Toen Gusta/vs moeder overleden was, nam hij haar voorzichtig uit de boot en legde haar op het strand. Zij had de overtocht van het Rijk naar de Archipel niet overleefd. Van verdwaalde balken en verweerde planken maakt hij een soort van baar. Het hout knoopt hij met plantenslierten aan elkaar. Als hij meent dat het plankier klaar is, test hij voorzichtig de stevigheid van de constructie. Eerst kijkt hij naar de zee, dan naar het bouwsel op het strand, daarna legt hij het dode lichaam van zijn moeder erop. Van het overgebleven hout maakt hij een vuurtje. Het lijk bedekt hij met grassen, takken en bloemen die hij aan de bosrand vond. Terwijl hij dit allemaal deed, heeft hij geen woord gesproken. Dat we er toch van weten, komt omdat Henk van der Waal (1960) het heeft opgeschreven is zijn recente boek ‘De Uitbraak’.

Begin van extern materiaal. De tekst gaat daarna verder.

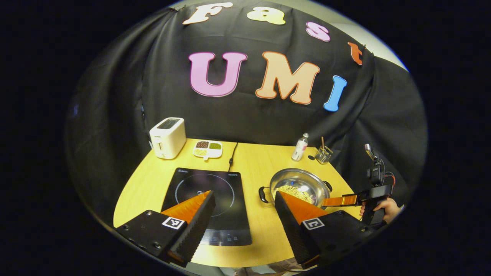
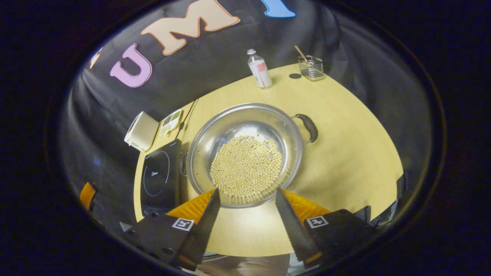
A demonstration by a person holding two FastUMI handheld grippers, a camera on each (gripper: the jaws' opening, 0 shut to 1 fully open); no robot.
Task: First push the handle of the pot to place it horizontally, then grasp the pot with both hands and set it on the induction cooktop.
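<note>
A steel pot (image 1: pixel 299 186) (image 2: pixel 245 153) holding pale beans stands on the yellow table, right of the black induction cooktop (image 1: pixel 207 203) (image 2: pixel 159 178). Its two black loop handles (image 1: pixel 264 194) (image 2: pixel 308 127) sit on opposite sides of the rim, along a slanted line. In the left gripper view my left gripper (image 1: pixel 244 197) is open, raised over the table's near edge between cooktop and pot. My right gripper (image 2: pixel 247 195) is open above the pot's near rim with nothing between its fingers. It is also seen at the right of the left gripper view, as the right gripper (image 1: pixel 337 200) held by a hand (image 1: pixel 385 209).
At the back of the table stand a white toaster (image 1: pixel 167 137), a divided dish of beans (image 1: pixel 207 148), a bottle (image 1: pixel 300 147) (image 2: pixel 259 69) and a small wire holder (image 1: pixel 324 154) (image 2: pixel 311 68). A cable (image 1: pixel 232 155) runs from the cooktop to the back edge.
</note>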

Waar komt taal vandaan? Voor elk van ons is die vraag gemakkelijk te beantwoorden. Het was onze moeder die ons de eerste woorden in de mond legde en ons lachend en kirrend aanmoedigde er nog een woordje bij te doen en nog een. Toch is dit maar een voorlopig antwoord. Hoe kwam onze moeder aan haar taal? Het antwoord: ‘van de hare’ bevredigt ons niet.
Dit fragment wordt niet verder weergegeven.